Exercise directions: Among the entries below, only the lines starting at the one with "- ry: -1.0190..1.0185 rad" and ending at the one with "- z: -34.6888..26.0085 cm", both included, are to be printed exactly.

Data to process:

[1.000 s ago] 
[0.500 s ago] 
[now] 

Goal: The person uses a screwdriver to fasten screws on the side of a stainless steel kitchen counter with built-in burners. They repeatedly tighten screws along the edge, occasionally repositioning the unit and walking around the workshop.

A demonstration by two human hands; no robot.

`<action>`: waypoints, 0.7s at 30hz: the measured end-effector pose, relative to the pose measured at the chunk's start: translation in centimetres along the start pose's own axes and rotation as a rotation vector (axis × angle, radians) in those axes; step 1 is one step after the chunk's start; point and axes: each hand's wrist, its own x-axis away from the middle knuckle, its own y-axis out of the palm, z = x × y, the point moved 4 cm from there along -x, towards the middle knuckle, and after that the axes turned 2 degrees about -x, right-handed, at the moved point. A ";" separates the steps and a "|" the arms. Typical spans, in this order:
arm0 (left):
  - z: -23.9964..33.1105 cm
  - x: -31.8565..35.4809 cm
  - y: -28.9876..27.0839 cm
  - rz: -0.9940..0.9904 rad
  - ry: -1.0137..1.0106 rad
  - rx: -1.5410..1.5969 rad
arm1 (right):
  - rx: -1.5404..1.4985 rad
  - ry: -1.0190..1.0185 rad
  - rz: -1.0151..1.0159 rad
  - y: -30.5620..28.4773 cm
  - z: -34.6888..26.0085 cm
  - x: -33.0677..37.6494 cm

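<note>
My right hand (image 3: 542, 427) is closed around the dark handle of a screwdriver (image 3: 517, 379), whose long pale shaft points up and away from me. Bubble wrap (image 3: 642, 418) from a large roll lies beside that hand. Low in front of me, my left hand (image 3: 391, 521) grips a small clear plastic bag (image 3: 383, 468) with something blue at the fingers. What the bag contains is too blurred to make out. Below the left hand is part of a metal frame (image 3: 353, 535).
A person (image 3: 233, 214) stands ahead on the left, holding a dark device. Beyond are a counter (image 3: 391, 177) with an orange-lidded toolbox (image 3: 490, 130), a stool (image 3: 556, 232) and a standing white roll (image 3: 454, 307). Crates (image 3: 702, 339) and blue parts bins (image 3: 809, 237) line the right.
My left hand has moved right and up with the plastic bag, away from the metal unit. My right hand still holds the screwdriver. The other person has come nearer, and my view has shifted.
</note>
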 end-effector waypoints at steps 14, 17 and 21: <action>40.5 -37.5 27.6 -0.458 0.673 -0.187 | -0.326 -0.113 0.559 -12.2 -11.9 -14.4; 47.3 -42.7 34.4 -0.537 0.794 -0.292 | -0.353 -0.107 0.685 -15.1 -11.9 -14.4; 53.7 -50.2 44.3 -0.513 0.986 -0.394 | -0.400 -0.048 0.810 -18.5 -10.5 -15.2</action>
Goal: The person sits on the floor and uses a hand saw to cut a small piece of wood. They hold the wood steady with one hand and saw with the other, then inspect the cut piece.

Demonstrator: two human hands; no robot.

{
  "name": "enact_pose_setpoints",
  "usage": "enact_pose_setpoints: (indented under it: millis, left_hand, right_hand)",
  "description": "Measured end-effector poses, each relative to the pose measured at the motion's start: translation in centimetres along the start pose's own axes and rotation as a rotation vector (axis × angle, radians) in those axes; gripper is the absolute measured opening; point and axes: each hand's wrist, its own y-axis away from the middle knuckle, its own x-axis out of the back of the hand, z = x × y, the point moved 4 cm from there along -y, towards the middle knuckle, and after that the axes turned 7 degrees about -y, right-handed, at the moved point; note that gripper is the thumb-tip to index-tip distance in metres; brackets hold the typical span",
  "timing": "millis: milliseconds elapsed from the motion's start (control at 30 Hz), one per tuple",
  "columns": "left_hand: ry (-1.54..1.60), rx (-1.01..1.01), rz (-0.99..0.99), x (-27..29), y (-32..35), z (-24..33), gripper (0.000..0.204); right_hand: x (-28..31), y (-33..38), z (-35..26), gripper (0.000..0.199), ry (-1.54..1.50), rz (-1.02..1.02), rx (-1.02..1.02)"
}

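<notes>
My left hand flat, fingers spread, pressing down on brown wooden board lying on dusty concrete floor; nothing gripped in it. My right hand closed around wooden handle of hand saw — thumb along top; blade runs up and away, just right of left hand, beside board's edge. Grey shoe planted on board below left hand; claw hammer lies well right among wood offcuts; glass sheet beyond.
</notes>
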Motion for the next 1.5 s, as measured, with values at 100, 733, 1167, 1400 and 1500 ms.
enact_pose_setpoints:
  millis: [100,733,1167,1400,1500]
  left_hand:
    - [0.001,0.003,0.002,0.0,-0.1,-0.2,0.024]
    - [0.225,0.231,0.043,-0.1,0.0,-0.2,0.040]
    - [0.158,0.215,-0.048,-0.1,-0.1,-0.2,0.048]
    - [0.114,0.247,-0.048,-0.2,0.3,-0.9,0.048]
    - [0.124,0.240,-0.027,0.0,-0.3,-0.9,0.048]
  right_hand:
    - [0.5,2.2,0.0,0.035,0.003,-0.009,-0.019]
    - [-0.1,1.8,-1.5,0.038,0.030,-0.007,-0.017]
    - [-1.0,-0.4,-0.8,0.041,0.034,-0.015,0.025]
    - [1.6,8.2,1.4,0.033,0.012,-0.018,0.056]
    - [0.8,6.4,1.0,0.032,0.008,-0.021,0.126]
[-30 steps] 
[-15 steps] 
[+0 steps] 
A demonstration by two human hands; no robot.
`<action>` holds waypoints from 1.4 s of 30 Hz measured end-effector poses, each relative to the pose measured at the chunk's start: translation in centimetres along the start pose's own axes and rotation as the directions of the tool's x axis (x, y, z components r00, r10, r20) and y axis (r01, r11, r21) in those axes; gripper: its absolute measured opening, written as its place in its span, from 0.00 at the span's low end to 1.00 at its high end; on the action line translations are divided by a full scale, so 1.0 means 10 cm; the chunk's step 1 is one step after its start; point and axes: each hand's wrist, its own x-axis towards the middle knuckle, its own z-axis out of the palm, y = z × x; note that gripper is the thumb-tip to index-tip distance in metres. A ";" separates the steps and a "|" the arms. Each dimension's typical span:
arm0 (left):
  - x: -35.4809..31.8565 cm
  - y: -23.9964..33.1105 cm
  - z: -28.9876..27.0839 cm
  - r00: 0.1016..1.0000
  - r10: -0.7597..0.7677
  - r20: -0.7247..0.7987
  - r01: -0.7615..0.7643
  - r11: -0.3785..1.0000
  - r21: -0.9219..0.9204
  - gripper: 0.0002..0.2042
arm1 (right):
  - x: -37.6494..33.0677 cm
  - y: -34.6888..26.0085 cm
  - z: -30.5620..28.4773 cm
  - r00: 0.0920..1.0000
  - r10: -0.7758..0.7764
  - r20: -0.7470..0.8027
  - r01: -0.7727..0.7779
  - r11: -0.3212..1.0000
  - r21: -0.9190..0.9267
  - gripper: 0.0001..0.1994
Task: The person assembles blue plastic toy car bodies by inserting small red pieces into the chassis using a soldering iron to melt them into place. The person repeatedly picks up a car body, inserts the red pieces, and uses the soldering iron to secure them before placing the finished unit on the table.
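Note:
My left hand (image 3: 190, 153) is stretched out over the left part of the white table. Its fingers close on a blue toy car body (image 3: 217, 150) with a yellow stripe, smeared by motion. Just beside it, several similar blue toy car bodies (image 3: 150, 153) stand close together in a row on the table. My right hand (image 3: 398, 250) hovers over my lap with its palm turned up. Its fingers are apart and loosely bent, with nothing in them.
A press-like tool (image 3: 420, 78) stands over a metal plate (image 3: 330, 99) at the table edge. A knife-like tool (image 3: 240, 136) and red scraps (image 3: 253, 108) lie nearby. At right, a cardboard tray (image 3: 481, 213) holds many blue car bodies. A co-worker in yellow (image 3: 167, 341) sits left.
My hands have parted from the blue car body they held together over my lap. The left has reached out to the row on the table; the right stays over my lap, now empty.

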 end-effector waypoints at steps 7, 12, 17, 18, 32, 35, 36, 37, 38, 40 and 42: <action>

Reply:
  - ry: -1.0190..1.0185 rad
  - rz: -1.0151..1.0159 rad
  - y: -30.5620..28.4773 cm
  - z: -34.6888..26.0085 cm

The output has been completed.